• **Work to complete**
Only lines that contain the string "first" should be returned from the material below.

• **Material supplied**
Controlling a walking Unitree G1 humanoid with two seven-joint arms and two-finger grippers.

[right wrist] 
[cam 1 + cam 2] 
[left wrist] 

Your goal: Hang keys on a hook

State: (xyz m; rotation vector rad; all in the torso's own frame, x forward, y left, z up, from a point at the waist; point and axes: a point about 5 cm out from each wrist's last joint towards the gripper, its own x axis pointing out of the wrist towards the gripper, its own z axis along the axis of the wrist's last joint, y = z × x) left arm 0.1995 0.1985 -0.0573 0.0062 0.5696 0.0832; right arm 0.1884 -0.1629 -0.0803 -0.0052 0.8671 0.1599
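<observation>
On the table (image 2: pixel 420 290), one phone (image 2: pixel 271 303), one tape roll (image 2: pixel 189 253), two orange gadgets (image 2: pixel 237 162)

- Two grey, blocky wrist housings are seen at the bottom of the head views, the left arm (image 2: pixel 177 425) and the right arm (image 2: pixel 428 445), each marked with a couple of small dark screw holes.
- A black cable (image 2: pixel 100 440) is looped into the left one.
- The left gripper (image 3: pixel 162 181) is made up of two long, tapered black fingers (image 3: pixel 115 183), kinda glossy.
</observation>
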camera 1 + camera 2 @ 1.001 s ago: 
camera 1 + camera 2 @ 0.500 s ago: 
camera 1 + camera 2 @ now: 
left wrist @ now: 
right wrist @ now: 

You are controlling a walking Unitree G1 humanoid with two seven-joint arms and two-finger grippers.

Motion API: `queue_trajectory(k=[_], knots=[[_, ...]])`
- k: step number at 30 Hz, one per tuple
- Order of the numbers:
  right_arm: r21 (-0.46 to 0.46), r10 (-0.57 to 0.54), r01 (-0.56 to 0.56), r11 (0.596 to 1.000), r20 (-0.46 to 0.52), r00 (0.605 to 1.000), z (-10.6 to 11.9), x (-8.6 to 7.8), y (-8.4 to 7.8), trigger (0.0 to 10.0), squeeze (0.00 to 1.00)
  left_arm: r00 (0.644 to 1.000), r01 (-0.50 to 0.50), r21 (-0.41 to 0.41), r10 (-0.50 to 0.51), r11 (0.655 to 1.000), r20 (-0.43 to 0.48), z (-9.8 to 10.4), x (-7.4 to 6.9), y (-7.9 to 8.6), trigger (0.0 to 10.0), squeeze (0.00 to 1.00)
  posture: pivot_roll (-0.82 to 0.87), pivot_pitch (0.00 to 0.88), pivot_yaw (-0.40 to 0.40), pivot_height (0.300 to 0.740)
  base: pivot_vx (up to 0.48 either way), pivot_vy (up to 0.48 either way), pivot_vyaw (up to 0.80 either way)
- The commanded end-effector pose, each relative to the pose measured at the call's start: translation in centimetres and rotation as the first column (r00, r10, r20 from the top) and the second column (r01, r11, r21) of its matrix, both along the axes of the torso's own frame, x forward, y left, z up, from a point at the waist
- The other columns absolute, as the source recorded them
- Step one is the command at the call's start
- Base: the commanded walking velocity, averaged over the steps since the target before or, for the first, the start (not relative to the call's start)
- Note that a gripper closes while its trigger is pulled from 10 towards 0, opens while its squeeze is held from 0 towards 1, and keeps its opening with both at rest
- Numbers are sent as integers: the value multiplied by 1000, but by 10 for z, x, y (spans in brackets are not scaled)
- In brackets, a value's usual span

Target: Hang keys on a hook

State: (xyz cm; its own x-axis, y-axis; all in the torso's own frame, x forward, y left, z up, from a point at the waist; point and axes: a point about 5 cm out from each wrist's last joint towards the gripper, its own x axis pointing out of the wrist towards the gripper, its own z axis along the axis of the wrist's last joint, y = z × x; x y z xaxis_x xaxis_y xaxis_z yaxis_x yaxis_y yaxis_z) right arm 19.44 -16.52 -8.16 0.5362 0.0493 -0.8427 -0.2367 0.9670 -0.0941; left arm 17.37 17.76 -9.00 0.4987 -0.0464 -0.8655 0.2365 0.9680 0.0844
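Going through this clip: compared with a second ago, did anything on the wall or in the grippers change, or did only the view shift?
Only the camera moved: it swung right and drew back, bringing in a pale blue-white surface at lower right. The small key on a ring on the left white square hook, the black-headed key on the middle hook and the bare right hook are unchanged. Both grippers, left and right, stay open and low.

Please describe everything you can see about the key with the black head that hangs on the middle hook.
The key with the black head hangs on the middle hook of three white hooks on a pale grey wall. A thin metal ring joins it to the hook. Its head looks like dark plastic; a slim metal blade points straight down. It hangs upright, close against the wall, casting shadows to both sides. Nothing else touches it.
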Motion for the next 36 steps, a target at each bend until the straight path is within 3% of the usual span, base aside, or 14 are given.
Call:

• **Task solution**
- The commanded end-effector pose, each relative to the pose measured at the call's start: translation in centimetres and rotation as the first column (r00, r10, r20 from the top) and the second column (r01, r11, r21) of its matrix, both along the axes of the torso's own frame, x forward, y left, z up, from a point at the waist
- Base: the commanded walking velocity, averaged over the steps since the target before or, for the first, the start (not relative to the call's start)

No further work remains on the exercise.